Diabetic retinopathy is the change that occurs in the blood vessels in the retina due to the abnormal blood sugar levels and other factors associated with diabetes mellitus. The retina is the light-sensitive tissue at the back of the eye that actually receives the light rays. Some of the small blood vessels, the capillaries, can get affected. The retinal vessels can also leak fluid into the retina. Both the closure and the leakage can reduce vision.
How is Diabetic Retinopathy diagnosed?
Blurred vision is usually the first symptom of diabetic retinopathy. However, fairly advanced diabetic changes can occur with normal vision. This is why regular eye examinations are important for patients with diabetes. An ophthalmologist skilled at retinal exams can detect diabetic retinopathy. Fluorescein angiography, a series of photographs taken after injection of a dye, can help to pinpoint areas of leakage and blood vessel closure. Optical coherence tomography (OCT) scans using light rays can detect leakage, scar tissue, and traction on the retina.

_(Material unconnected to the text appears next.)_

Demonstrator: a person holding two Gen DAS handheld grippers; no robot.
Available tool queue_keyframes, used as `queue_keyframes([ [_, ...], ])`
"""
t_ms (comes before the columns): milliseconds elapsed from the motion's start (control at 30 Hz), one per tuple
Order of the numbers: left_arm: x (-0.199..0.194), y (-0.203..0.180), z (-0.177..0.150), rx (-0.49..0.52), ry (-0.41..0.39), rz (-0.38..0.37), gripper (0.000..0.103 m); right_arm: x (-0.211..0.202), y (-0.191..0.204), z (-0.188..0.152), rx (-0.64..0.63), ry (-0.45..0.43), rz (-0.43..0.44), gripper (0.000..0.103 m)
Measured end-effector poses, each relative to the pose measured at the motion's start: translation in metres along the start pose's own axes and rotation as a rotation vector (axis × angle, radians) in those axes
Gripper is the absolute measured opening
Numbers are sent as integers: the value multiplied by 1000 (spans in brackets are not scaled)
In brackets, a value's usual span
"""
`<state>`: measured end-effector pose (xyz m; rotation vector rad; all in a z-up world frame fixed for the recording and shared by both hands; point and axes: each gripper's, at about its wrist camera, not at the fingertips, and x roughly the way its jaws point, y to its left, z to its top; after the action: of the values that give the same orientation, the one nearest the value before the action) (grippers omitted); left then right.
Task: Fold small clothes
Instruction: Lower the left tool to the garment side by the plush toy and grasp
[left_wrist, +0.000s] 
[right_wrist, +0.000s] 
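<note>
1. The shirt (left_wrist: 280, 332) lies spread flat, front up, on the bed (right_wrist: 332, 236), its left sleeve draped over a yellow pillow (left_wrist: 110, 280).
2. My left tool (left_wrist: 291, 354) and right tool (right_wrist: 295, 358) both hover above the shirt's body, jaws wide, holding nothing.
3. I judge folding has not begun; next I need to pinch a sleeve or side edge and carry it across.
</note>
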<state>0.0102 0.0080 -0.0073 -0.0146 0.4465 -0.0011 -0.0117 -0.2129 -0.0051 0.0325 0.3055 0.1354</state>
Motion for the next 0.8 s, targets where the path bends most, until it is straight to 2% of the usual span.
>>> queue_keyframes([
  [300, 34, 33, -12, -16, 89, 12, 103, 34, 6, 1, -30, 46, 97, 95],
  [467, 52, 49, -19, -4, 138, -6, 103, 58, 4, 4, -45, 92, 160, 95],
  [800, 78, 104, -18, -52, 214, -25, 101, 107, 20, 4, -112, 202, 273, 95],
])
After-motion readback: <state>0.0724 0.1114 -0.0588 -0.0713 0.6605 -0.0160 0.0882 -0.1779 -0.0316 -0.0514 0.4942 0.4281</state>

How is Diabetic Retinopathy treated?
If there is significant leakage of fluid in the macula, the center of the retina responsible for fine, reading vision, injection of medications to reduce leakage, or laser treatment may be recommended. Sometimes the vision is improved after these treatments, but sometimes the vision is only stabilized. Studies have shown that diabetic complications, including eye problems, can be minimized by keeping the blood sugar and blood pressure as close to normal as possible.